SOURCE DATA
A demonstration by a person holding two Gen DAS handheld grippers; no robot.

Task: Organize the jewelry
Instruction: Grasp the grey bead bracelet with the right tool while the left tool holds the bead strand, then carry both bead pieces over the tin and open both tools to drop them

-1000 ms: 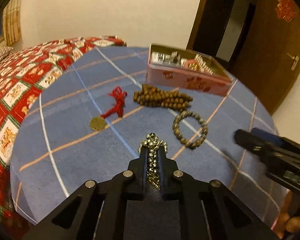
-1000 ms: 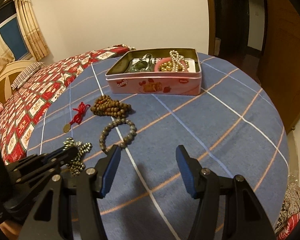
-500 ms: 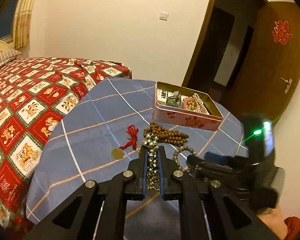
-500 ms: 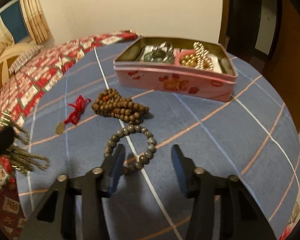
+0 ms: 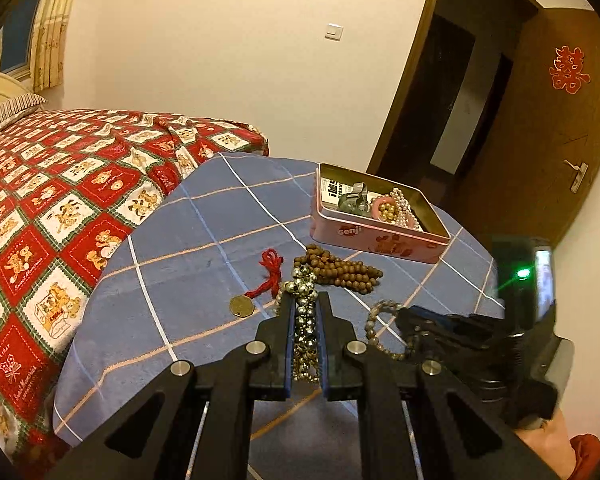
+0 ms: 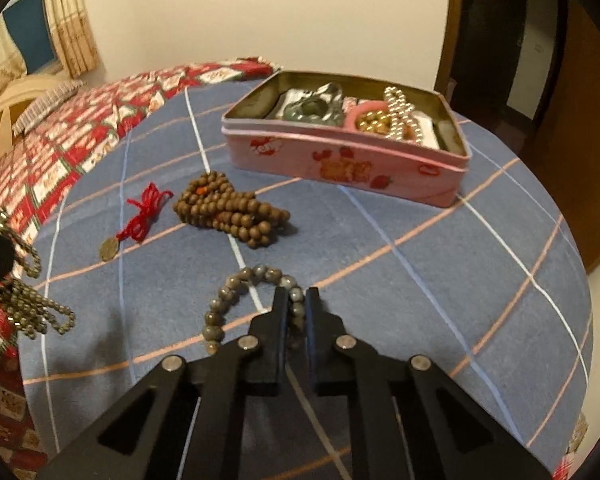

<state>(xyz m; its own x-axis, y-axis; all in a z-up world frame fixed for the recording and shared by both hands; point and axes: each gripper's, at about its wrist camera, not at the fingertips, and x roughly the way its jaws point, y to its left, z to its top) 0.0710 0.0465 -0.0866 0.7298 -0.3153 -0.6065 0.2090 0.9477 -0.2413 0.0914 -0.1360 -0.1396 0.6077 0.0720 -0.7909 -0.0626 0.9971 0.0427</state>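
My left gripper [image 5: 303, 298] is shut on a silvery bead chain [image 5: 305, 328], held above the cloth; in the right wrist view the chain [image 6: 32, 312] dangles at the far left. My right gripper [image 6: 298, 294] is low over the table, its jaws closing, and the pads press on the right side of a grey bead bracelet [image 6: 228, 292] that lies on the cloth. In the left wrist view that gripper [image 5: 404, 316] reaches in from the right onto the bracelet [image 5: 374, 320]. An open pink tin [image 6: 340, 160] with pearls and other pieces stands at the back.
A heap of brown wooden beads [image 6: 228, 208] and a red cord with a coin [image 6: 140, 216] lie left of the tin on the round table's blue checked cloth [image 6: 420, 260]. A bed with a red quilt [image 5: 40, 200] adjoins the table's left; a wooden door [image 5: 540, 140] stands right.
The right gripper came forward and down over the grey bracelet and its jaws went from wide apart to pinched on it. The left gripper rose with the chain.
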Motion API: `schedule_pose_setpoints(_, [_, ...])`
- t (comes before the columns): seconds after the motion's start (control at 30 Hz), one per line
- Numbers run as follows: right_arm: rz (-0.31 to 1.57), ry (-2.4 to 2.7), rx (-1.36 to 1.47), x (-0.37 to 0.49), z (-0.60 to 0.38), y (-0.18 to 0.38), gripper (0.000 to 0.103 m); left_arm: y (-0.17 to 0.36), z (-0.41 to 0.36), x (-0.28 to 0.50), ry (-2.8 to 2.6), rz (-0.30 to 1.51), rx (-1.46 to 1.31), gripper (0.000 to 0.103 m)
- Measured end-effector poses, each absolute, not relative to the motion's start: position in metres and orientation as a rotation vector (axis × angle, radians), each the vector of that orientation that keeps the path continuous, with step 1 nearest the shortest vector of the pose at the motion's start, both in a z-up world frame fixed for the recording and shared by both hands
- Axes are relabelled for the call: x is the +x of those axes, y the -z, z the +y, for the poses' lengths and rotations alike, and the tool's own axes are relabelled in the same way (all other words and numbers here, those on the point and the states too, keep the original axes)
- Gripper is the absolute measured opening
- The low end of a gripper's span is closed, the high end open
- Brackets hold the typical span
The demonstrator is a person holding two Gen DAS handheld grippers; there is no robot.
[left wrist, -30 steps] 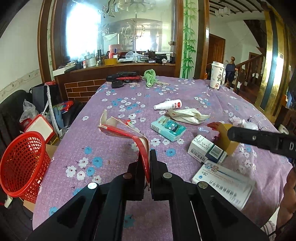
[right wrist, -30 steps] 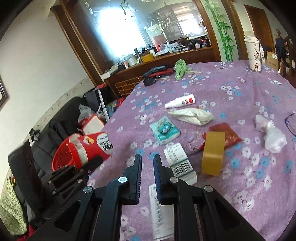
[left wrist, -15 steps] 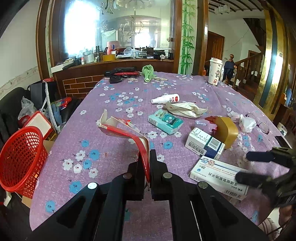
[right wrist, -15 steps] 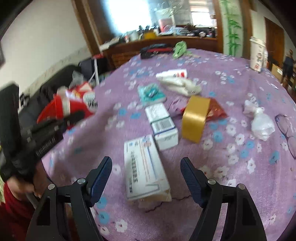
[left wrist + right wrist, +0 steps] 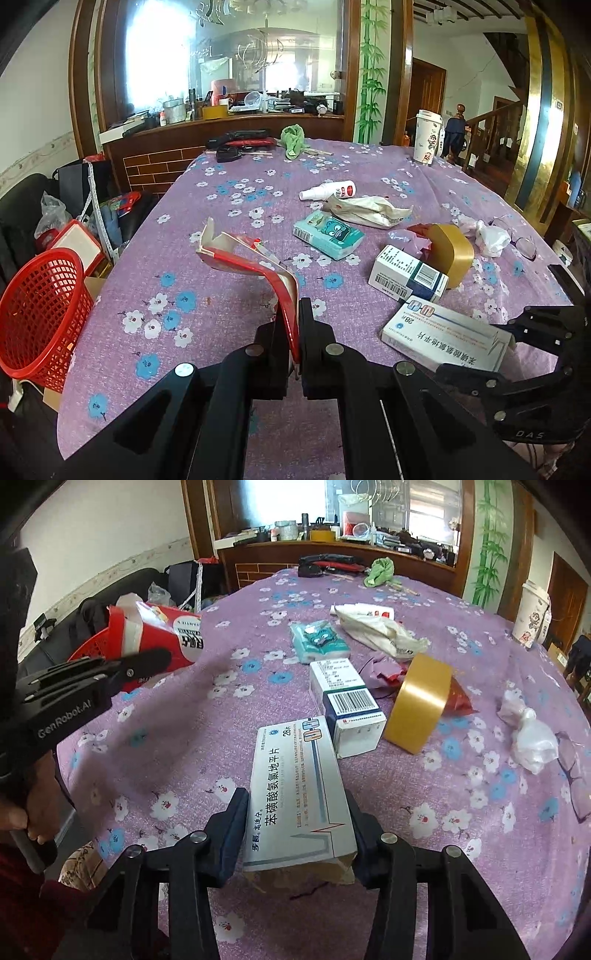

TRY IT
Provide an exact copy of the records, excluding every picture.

OUTPUT OF THE EXERCISE
A demonstration by a person holding two Gen DAS handheld grippers; no robot.

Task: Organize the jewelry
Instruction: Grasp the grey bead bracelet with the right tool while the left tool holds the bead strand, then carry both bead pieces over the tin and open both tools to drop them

-1000 ms: 
-1000 ms: 
-500 ms: 
-500 ms: 
+0 ms: 
+0 ms: 

<state>(xyz m; its own x-axis, y-axis; all in a z-up world frame fixed for the recording and shared by both hands; point and axes: each gripper's, at about its wrist camera, not at the fingertips, and x roughly the way its jaws point, y to its left, z to its top) 0.0710 0.0465 -0.0866 0.7298 -0.3153 -0.6065 0.2090 0.9477 -0.2413 0.0914 -0.1360 -0.1396 0.6077 0.0720 -0.7909 -0.0626 0.9971 0.0427</state>
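My left gripper [image 5: 303, 298] is shut on a silvery bead chain [image 5: 305, 328], held above the cloth; in the right wrist view the chain [image 6: 32, 312] dangles at the far left. My right gripper [image 6: 298, 294] is low over the table, its jaws closing, and the pads press on the right side of a grey bead bracelet [image 6: 228, 292] that lies on the cloth. In the left wrist view that gripper [image 5: 404, 316] reaches in from the right onto the bracelet [image 5: 374, 320]. An open pink tin [image 6: 340, 160] with pearls and other pieces stands at the back.
A heap of brown wooden beads [image 6: 228, 208] and a red cord with a coin [image 6: 140, 216] lie left of the tin on the round table's blue checked cloth [image 6: 420, 260]. A bed with a red quilt [image 5: 40, 200] adjoins the table's left; a wooden door [image 5: 540, 140] stands right.
The right gripper came forward and down over the grey bracelet and its jaws went from wide apart to pinched on it. The left gripper rose with the chain.
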Motion API: `schedule_pose_setpoints(_, [_, ...])`
- t (comes before the columns): seconds after the motion's start (control at 30 Hz), one per line
- Numbers run as follows: right_arm: rz (-0.31 to 1.57), ry (-2.4 to 2.7), rx (-1.36 to 1.47), x (-0.37 to 0.49), z (-0.60 to 0.38), y (-0.18 to 0.38), gripper (0.000 to 0.103 m); left_arm: y (-0.17 to 0.36), z (-0.41 to 0.36), x (-0.28 to 0.50), ry (-2.8 to 2.6), rz (-0.30 to 1.51), rx (-1.46 to 1.31), gripper (0.000 to 0.103 m)
- Measured end-effector poses, each absolute, not relative to the motion's start: position in metres and orientation as a rotation vector (axis × angle, radians), each the vector of that orientation that keeps the path continuous, with step 1 nearest the shortest vector of the pose at the motion's start, both in a z-up world frame fixed for the recording and shared by both hands
- Axes are relabelled for the call: x is the +x of those axes, y the -z, z the +y, for the poses' lengths and rotations alike, and the tool's own axes are relabelled in the same way (all other words and numbers here, those on the point and the states too, keep the original axes)
- Gripper is the absolute measured opening
- The low end of a gripper's span is closed, the high end open
- Brackets hold the typical span
The demonstrator is a person holding two Gen DAS handheld grippers; there is no robot.
[left wrist, -30 steps] 
[right wrist, -30 steps] 
[left wrist, -15 steps] 
[right wrist, -15 steps] 
[left wrist + right wrist, +0 steps] 

This output is finished.